Over the past few months Swiss diplomats and experts have reportedly been helping train Syrian opposition groups in negotiating skills in preparation for the forthcoming Geneva II talks.

This follows a request to the foreign ministry from Lakhdar Brahimi, the United Nations special envoy to Syria. Several Swiss experts work for Brahimi’s team in Geneva.

The foreign ministry reportedly held two preparatory peace negotiations training sessions in Montreux and Istanbul last November. These were attended by members of the Syrian National Coalition, the main umbrella opposition body in exile.

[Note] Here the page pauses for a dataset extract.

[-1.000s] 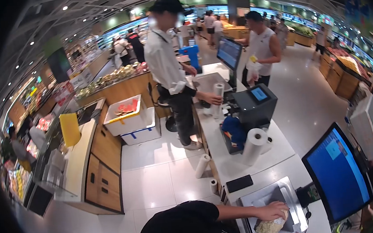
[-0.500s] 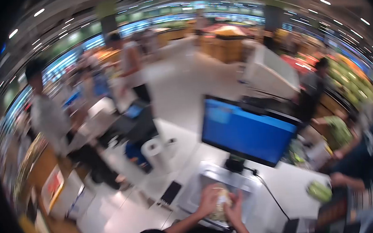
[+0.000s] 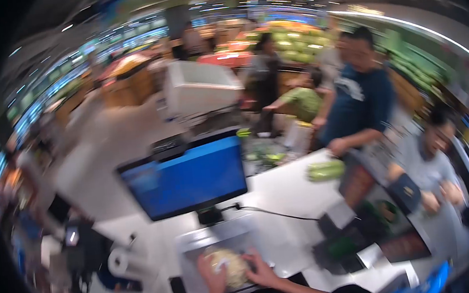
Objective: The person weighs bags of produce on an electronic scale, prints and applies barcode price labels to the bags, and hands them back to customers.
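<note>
A clear-looking bag of pale, cream-coloured food (image 3: 229,268) lies on the metal tray of a scale (image 3: 190,242), in front of the monitor. My left hand (image 3: 213,275) grips the bag's left side, with the fingers curled against it. On its right side my right hand (image 3: 261,270) holds the bag, the fingertips pressed to its edge. Motion blur hides the exact kind of food. A black phone (image 3: 179,291) lies on the counter to the left of the tray.
The monitor (image 3: 192,175) stands behind the scale, its cable (image 3: 279,215) running right. A roll of bags (image 3: 123,262) stands left. Green produce (image 3: 326,170) lies on the counter by a person in a dark blue shirt (image 3: 356,102). Black devices (image 3: 343,237) stand right; another person sits beyond.
My view has swung to the right, so the monitor and scale appear further left. The bag has come down onto the tray, with both hands still at its sides.
</note>
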Tool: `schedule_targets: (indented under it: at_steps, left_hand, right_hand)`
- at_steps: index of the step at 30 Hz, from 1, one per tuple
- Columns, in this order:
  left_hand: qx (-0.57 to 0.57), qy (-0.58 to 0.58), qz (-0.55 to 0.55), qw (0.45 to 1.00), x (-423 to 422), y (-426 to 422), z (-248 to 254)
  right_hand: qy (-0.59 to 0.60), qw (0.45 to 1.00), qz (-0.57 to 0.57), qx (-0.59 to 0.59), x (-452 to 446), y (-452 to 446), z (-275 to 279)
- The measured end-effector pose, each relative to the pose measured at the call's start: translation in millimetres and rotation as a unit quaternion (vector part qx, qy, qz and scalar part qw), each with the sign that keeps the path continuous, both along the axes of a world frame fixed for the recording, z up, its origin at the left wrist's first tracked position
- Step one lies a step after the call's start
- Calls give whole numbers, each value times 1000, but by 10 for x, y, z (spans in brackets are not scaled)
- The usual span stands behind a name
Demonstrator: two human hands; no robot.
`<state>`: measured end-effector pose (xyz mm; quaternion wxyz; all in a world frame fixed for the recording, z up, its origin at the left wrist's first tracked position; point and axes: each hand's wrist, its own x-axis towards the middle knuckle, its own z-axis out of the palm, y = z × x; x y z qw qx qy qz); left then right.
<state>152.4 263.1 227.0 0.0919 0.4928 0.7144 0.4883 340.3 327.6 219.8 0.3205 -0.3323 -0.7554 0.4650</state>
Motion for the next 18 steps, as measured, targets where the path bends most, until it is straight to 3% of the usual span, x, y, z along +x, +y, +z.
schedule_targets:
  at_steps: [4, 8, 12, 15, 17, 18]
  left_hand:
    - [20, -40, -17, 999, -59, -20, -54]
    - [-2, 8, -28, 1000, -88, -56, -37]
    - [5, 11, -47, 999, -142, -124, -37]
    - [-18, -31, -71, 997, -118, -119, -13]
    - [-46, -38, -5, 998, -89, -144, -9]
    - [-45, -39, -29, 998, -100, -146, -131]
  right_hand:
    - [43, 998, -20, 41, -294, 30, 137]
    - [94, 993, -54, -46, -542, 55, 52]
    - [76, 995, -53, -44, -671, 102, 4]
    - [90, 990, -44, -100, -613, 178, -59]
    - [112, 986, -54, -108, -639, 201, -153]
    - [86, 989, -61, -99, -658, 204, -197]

Several days later the foreign ministry held a similar course in Montreux for members of another opposition group, the National Coordination Body for Democratic Change.

Unofficial peace efforts

Perched high above Montreux in the village of Caux, just a short hop from Glion, the former Caux Palace Hotel, now an international meeting place, has also been influential in hosting unofficial peace-building and reconciliation gatherings organised by the non-governmental organisation Initiatives of Change.

The NGO, founded by an American Lutheran minister, Frank Buchman, in the 1920s and formerly known as the Oxford Group and later renamed the Moral Re-Armament, is said to have helped encourage Franco-German and Japanese South-East Asian reconciliation after the Second World War. More recently it has been heavily involved in peace initiatives in the Great Lakes region and Sierra Leone in Africa, as well as in Lebanon and Cyprus.

“It’s about trying to build links of trust and friendship between individuals who may later make a peace process work,” explains the organisation’s spokesman Andrew Stallybrass.

“You can bully people and force them to sit down at the negotiating table and impose economic sanctions, but unless there is a real will for peace it will break down.”

Unfortunately, he added, the forthcoming talks were not looking very promising.

Based on the NGO’s experience in peace mediation, he said “neither side is at the point of weariness or readiness to compromise”.

He added: “We also have to ask ourselves, ‘Who is not sitting at the table? Who is not taking part in the dialogue?’, as when you answer that question it may give a clue why you are not heading in the right direction.”